[What the task requires]
Only the lines from the one with "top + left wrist" through the last line of the data below are to be duplicated, exactly and without pictures.

Records from a data source:
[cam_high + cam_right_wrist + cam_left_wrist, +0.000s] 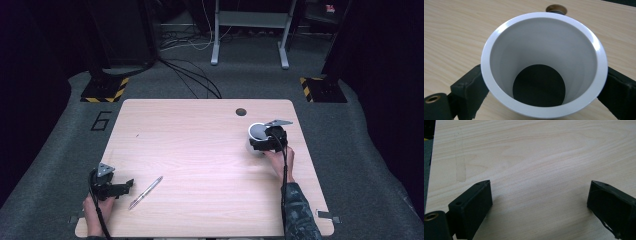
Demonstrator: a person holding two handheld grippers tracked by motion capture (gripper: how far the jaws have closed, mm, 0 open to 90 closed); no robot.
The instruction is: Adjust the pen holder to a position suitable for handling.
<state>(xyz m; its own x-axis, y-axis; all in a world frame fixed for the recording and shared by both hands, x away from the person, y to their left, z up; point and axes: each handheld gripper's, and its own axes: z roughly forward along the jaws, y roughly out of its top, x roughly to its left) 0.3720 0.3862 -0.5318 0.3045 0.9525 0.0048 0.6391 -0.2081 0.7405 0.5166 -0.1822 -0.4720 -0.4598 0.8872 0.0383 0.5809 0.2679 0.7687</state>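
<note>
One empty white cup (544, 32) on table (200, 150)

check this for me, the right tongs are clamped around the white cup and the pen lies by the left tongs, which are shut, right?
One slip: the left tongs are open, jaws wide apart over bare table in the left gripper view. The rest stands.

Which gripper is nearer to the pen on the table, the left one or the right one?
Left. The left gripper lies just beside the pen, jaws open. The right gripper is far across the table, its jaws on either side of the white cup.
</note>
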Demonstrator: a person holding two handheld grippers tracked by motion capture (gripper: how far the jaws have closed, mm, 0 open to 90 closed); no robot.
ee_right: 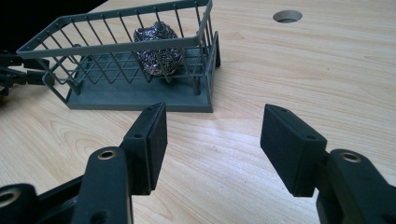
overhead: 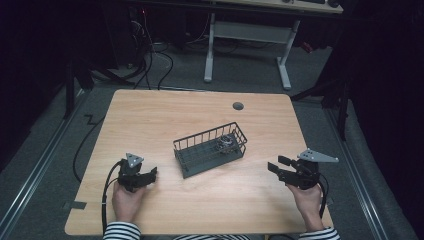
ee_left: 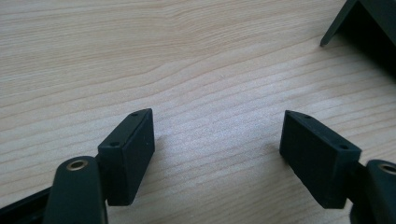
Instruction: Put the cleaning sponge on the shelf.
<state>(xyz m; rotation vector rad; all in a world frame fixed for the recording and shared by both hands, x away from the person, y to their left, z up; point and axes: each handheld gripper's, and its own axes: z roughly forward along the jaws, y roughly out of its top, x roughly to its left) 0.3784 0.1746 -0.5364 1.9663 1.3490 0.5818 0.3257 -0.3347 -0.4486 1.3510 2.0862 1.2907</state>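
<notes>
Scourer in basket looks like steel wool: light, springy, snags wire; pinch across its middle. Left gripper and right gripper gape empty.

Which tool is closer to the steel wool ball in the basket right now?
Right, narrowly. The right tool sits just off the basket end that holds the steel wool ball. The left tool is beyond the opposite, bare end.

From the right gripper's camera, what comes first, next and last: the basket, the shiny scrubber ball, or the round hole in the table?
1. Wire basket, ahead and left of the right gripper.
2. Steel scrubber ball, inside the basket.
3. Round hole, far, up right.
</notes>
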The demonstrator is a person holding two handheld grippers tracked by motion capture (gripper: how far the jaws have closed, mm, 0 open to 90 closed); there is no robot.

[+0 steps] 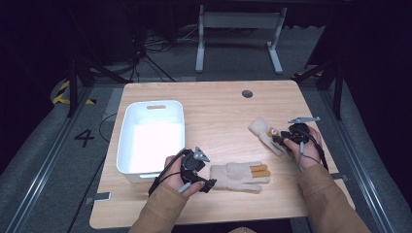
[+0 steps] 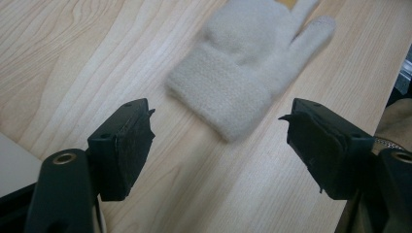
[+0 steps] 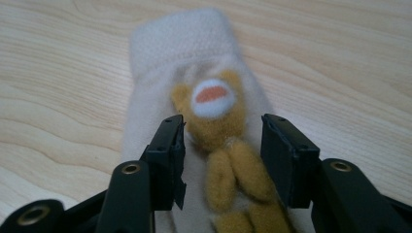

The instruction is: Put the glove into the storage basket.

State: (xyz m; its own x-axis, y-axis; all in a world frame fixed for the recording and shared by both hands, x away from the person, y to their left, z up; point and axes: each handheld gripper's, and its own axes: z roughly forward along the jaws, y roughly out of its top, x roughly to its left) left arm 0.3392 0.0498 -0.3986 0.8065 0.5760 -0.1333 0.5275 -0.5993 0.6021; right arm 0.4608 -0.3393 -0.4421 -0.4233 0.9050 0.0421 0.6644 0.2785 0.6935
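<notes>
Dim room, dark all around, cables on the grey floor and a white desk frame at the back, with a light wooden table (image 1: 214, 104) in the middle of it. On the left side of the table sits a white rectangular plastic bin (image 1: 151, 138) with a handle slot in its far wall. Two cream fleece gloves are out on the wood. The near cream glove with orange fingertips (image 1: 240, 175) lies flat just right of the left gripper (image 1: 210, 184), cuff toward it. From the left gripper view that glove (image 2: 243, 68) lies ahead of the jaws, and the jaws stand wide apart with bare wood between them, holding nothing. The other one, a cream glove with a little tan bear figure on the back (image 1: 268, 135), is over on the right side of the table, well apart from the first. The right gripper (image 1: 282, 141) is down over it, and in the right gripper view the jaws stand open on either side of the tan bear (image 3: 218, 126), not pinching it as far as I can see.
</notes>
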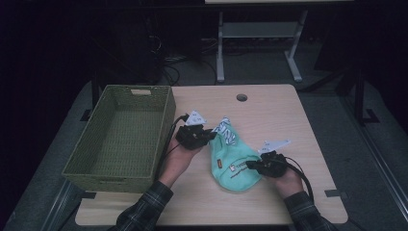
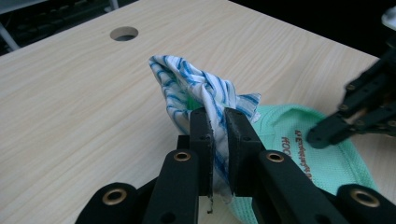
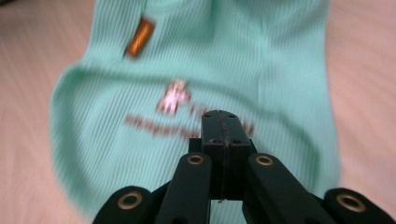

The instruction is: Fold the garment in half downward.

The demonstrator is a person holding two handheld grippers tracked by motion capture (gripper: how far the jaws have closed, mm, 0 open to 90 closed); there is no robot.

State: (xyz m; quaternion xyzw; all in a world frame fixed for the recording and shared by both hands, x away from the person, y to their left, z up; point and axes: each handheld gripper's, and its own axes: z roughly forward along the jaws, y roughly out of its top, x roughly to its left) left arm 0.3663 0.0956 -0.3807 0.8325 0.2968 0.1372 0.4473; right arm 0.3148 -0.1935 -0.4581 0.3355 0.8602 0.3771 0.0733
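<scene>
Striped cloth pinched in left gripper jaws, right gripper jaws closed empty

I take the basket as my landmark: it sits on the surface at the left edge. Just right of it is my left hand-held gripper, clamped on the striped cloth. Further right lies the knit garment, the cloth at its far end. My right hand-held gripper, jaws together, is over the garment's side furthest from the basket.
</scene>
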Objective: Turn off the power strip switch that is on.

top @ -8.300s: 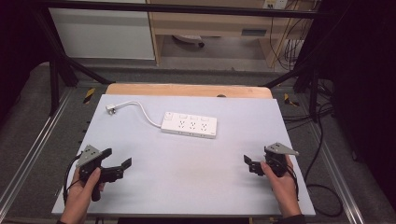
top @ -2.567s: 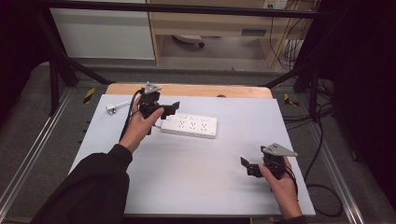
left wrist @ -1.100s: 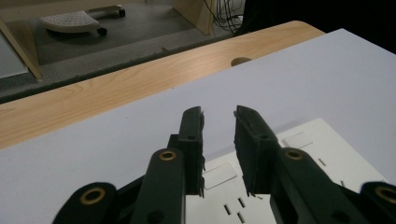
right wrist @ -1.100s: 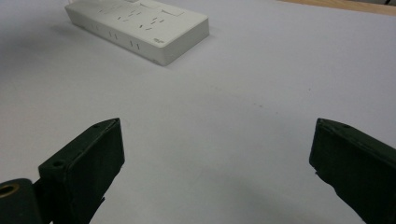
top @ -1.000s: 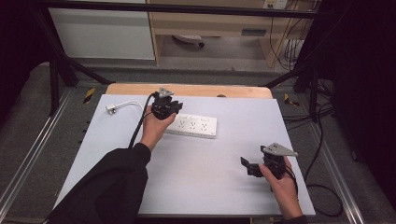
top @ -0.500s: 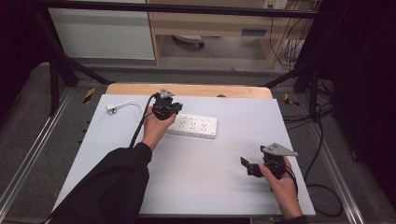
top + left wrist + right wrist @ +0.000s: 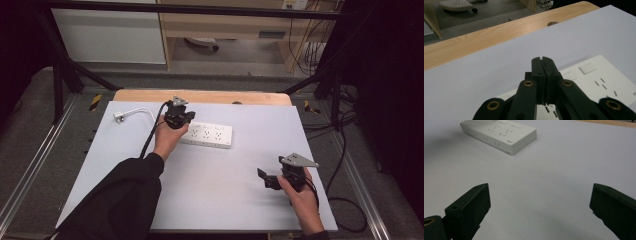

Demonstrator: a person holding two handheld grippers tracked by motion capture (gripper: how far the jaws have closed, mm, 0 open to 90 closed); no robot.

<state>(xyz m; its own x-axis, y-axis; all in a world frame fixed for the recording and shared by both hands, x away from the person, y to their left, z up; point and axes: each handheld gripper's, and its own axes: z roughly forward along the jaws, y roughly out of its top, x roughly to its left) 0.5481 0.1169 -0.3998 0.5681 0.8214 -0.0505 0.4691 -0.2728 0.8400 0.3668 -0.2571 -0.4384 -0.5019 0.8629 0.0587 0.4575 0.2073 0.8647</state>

[Expected answer]
top + left wrist + right wrist @ +0.000s: 

Demonstrator: a person holding two handheld grippers tracked by motion capture (gripper: how far the jaws have closed, mm, 0 open to 90 closed); no robot.

<state>(xyz m; its own x-axis, y-axis; all in a world frame fixed for the recording and shared by both hands, x away from the person, y to their left, z up; point and axes: each handheld gripper's, and its own axes: z roughly forward along the jaws, y roughly out of its top, x roughly to its left) 0.5481 0.1169 -0.3998 0.5681 0.8214 -0.0505 0.4691 -0.2728 0.8400 0.3668 -0.2571 -0.4384 -0.5019 0.8629 0.0587 0.4575 0.2073 0.8647</state>

Nothing further remains for this exercise.